A no-nonsense man of the land.

The kind of guy who encounters a back-bending task, attacks it, then readily moves on to the next one.

That’s Jordan Carstens, one of Iowa State’s most decorated defensive linemen — both athletically and academically — ever.

So when severe back and side pain funneled the former Cyclones’ three-time all-Big 12 and three-time Academic All-American to the Carolina Panthers’ medical staff 10 years ago, he expected another ordinary and onerous challenge to materialize; a momentary road block that necessarily dots the ditches situated alongside the fast track of one’s journey through life.

But this was different.

Carstens, who sprang for four sacks in just his second season as an undrafted free agent, found himself short of breath.

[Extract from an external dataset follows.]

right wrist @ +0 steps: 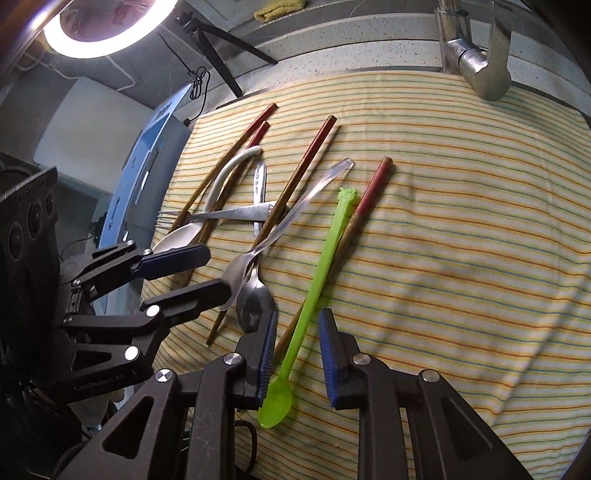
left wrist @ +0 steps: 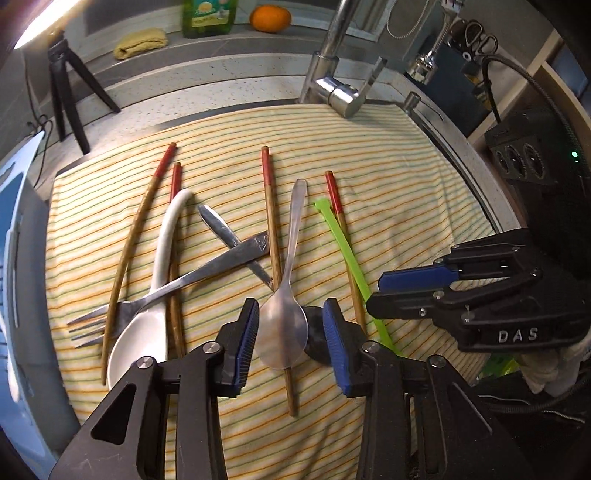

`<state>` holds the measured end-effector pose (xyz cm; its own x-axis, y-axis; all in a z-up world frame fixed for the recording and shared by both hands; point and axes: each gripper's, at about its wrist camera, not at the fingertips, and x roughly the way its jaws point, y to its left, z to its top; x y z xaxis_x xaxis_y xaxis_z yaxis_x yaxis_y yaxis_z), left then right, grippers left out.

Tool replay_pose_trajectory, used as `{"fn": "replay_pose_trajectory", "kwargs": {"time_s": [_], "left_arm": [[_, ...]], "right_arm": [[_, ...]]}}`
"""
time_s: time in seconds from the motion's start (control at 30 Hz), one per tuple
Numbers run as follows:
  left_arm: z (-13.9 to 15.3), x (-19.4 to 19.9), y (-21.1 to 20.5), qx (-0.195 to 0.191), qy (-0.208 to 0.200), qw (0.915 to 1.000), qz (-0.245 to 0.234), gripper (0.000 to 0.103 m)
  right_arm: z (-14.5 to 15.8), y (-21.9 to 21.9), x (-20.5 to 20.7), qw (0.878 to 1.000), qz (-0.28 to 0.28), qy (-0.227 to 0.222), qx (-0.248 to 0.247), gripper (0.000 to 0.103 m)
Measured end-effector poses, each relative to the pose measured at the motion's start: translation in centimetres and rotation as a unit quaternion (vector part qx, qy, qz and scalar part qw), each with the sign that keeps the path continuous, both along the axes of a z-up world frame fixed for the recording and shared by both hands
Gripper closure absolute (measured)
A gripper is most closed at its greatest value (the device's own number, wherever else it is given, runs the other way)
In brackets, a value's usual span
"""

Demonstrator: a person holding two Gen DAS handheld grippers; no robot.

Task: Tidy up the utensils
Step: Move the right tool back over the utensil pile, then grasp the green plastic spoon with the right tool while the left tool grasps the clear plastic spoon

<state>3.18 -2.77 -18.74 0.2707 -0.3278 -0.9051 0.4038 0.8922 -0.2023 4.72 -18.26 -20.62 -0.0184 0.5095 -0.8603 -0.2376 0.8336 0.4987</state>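
Utensils lie on a striped cloth (left wrist: 406,177). My left gripper (left wrist: 291,345) stands open around the bowl of a clear plastic spoon (left wrist: 282,325); its left pad is at the bowl's edge and a gap shows at the right pad. A metal spoon (left wrist: 316,332) lies under it. My right gripper (right wrist: 298,356) is open astride the thin handle of a green plastic spoon (right wrist: 314,291), pads apart from it. Also here are a white ceramic spoon (left wrist: 162,258), a metal fork (left wrist: 207,273) and several red-tipped wooden chopsticks (left wrist: 271,221). Each gripper shows in the other's view: right gripper (left wrist: 373,291), left gripper (right wrist: 218,271).
A chrome faucet (left wrist: 332,88) overhangs the cloth's far edge. A black tripod (left wrist: 70,92) and a ring light (right wrist: 99,33) stand at the back left, a blue rack (right wrist: 147,166) along the left side. A bottle (left wrist: 208,16), an orange (left wrist: 269,16) and a yellow rag (left wrist: 140,42) sit on the ledge.
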Motion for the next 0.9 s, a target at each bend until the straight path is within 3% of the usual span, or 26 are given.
{"fn": "replay_pose_trajectory", "kwargs": {"time_s": [0.47,0.7,0.9], "left_arm": [[-1.8,1.8,-1.6,0.022,0.024,0.9988,-0.037,0.076],[-1.9,1.8,-0.5,0.004,0.032,0.9990,-0.030,0.082],[-1.7,1.6,0.0,-0.002,0.031,0.9991,-0.030,0.086]], "right_arm": [[-1.2,1.2,-0.2,1.000,0.005,0.001,-0.029,0.087],[-1.2,0.3,-0.2,1.000,0.002,0.005,-0.029,0.096],[-1.4,-0.9,-0.2,1.000,-0.012,0.017,-0.019,0.097]]}}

“I think I maybe passed out for a while,” said Carstens, who’s fine now, and back to farming a sweeping swath of land within ear shot of his parents’ spread in western Iowa. “So it was a pretty scary deal.”

Carstens had summited football’s equivalent of Everest, shoved external doubt to base camp, and emerged as a top performer in the NFL after being unable to immediately snag a college scholarship out of Panorama High School.

Yet suddenly, he was powerless, sidelined by a blot clot and the disease that caused it.

Carstens suffers from a severe and debilitating kidney disease. He was put on blood thinners immediately and spent about a week in the hospital.

He played in just one game in 2006. He’d overachieved as a college player and as a pro. Soon he faced a life without football, as he couldn’t play while on blood thinners, so was released in 2007.

So Carstens moved in with his wife (and eventually, two children) to a house they were building in the farm. Life remained good, if uncertain. An existence predicated on that time-honored heartland work ethic persisted.

“Been farming ever since,” Carstens said.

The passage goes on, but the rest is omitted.